El deseo de ir por más no lo cortan ni premios, ni la rendición total de la vida a uno mismo. El deseo lo corta el deseante. Ir por más siempre es posible, ¿por qué limitarse por estándares impuestos por los sin-rostro?

Yo por supuesto que quisiera estar en los zapatos de Vargas Llosa; por supuesto que quiero ser reconocida; por supuesto que quiero más y tan alto miro hacia el sol que el tiempo quizás no me alcance para llegar allá, y si me alcanzase estoy segura que en mi colmada dicha aplaudiría a los que ya han llegado y a los que siguen en el esfuerzo por llegar, pues ello ennoblece la raza humana, tanto como el amor libre a un igual. "¿Por qué?
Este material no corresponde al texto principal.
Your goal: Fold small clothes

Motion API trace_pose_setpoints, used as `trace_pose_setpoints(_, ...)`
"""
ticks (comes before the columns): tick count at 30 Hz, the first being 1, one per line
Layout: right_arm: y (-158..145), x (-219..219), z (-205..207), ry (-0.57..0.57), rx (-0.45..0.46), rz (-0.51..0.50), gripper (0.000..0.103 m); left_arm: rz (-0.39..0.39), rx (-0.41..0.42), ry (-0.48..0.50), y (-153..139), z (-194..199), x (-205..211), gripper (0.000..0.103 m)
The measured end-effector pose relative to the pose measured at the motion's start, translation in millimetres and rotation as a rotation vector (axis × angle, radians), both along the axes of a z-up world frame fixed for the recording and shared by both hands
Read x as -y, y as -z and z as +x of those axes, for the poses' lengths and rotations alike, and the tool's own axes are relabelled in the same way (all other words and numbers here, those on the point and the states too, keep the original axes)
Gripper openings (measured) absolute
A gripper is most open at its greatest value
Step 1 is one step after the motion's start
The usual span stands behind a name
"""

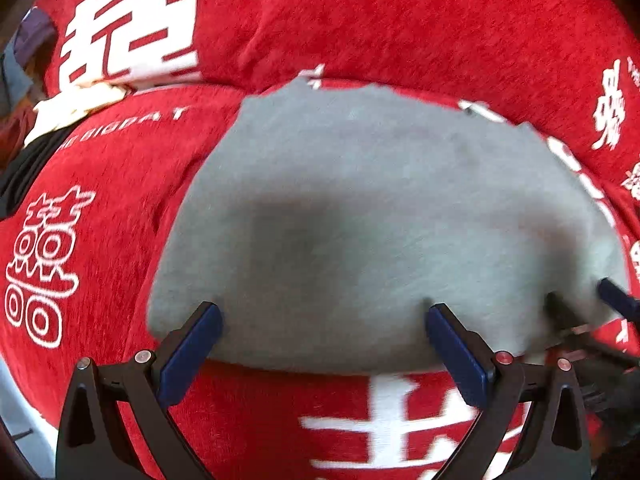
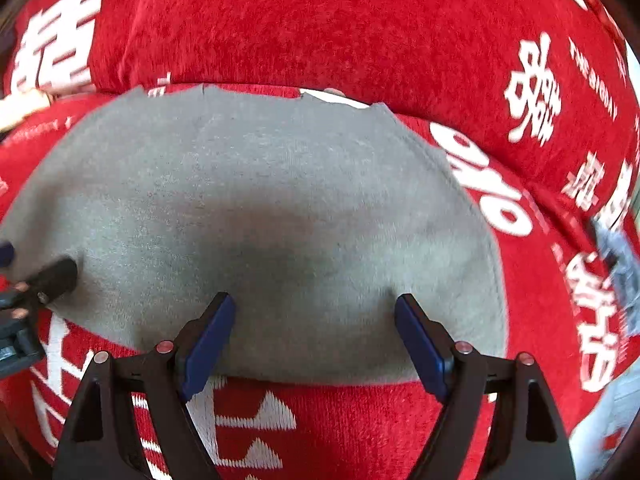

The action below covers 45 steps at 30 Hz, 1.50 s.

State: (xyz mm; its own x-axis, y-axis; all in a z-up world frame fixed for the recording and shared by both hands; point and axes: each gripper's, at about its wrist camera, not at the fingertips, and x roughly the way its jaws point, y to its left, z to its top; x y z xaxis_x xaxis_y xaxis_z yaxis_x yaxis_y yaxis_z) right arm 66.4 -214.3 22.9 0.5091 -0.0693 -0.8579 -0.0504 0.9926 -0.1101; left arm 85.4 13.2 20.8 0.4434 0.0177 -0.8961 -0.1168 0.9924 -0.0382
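Observation:
A small grey garment lies spread flat on a red cover with white characters. My left gripper is open, its blue pads wide apart over the garment's near edge with nothing pinched between them. My right gripper is open as well, above the same near edge further right. Each gripper shows at the rim of the other's view: the right one over the garment's right corner, the left one over its left side. Dark shadows lie on the cloth under both.
The red cover rises into a padded back behind the garment. Cream and black clothes are piled at the far left, with a purple-grey piece above them. A blue-grey cloth lies at the right.

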Motion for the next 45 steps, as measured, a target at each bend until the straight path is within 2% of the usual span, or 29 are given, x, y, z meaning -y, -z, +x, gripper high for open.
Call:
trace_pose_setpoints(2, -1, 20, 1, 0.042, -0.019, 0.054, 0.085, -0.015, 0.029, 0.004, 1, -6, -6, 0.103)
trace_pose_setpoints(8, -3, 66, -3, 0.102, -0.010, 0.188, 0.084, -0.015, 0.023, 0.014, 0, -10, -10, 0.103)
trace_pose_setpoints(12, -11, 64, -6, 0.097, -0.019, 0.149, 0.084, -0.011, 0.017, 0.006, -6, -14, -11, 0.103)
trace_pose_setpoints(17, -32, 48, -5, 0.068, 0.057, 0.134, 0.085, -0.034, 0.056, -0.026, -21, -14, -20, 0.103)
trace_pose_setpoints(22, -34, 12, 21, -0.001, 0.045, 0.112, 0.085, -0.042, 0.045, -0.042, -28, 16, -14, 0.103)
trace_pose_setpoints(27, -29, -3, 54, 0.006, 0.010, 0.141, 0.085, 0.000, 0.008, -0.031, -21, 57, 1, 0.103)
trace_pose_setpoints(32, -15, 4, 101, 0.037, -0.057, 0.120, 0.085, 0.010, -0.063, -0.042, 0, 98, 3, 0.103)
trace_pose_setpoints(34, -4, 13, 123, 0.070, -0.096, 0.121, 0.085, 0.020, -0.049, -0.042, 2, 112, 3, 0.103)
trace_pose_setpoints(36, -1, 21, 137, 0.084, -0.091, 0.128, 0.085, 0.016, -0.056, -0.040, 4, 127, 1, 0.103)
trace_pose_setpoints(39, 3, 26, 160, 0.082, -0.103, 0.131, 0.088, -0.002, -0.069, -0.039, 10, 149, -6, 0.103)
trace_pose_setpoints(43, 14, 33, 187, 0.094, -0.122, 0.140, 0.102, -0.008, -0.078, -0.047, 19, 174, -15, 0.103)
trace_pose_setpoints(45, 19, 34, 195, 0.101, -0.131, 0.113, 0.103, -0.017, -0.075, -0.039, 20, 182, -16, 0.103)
Precisamente porque el primer propósito, el primer anhelo del querer es ser. [...] querer ser... más, querer acendrarse y ampliarse más en el ser" (Savater).

En cuanto a la literatura, voy a usar las palabras de Vargas Llosa: "a mí la literatura me ha enriquecido de una manera imparable". A esto, debo añadir que la filosofía me ha abordado como el más apasionado amante que descubre el velo de mis ojos para mostrarme la magnanimidad de lo que ES.